Post-treatment controllers “represent individuals who would not have been able to achieve HIV remission” without having been on ART for a period of time, the authors say.
Mechanisms and predictors
The mechanism through which PTCs sustain HIV remission is still unclear. However, two potential factors have been identified.
- Restricted HIV reservoirs, especially within subsets of long-living cells that may contribute to PTCs’ ability to maintain HIV remission.
- Early ART initiation, which reduces the size of the HIV reservoir and, as a result, preserves HIV-specific T-cell responses, broad CD4 responses and humoral immunity (based on antibodies against foreign antigens, which acts as ‘flags’ to trigger specific defence mechanisms against invading pathogens, cancer cells, etc.).
"How can post-treatment control be explained, other than by the restriction of the HIV reservoir?"
The paper also reviews three reported cases of early ART initiation in infants, whose immune system is not fully developed, to illustrate further its potential impact. In one of them, a child who started ART 61 days after birth has maintained viral suppression for almost nine years following ART discontinuation, while still showing detectable HIV DNA, residual viraemia, a low level of antibodies specific to HIV and a weak T-cell response. But in none of the cases were HLA B*27 and B*57 alleles found, though they are associated with spontaneous control.
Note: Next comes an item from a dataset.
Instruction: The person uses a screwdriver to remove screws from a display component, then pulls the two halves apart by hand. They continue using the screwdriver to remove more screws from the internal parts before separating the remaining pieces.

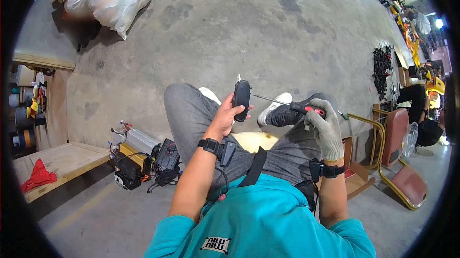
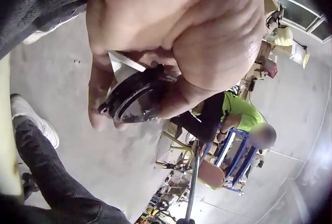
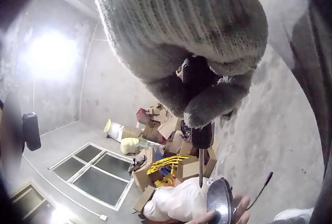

A need for a better understanding of PTCs
Although PTCs may increasingly become a model to look at for the functional cure of HIV infection, many questions about them remain unanswered. For example, what is the optimal timing of early ART initiation? Or, phrased differently, at which stage of the acute HIV infection (as classified in the six ‘Fiebig stages’) is it best to start ART?
The vast majority of PTCs in VISCONTI and CHAMP initiated ART during Fiebig stages III-V (after HIV antibodies were produced). In a small study where ART was started at stage I, no PTC was identified, meaning that initiating treatment too early may not induce post-treatment control. Also, in the three paediatric cases described above, post-treatment control could be achieved with different ART initiation times, varying from 30 hours to three months after birth.
Other examples of issues that call for research:
- PTCs do not seem to mediate HIV suppression through the same mechanisms as those found in spontaneous controllers. What are their specific mechanisms?
- In PTCs, how can HIV control be explained, other than by the restriction of the HIV reservoir?
- How far do differences in the distribution of infected cell types and other factors contribute to the maintenance of a ‘deeper’ state of viral latency?
Clearly, the research agenda on post-treatment control and controllers promises to be busier than it is already. As Jonathan Li and colleagues strongly suggest, achieving its objectives will greatly contribute to the search of therapeutic interventions that can lead to sustained ART-free remission.
Etemad B, Esmaeilzadeh E & Li J. Learning From the Exceptions: HIV Remission in Post-treatment Controllers. Frontiers in Immunology, 2019 (open access).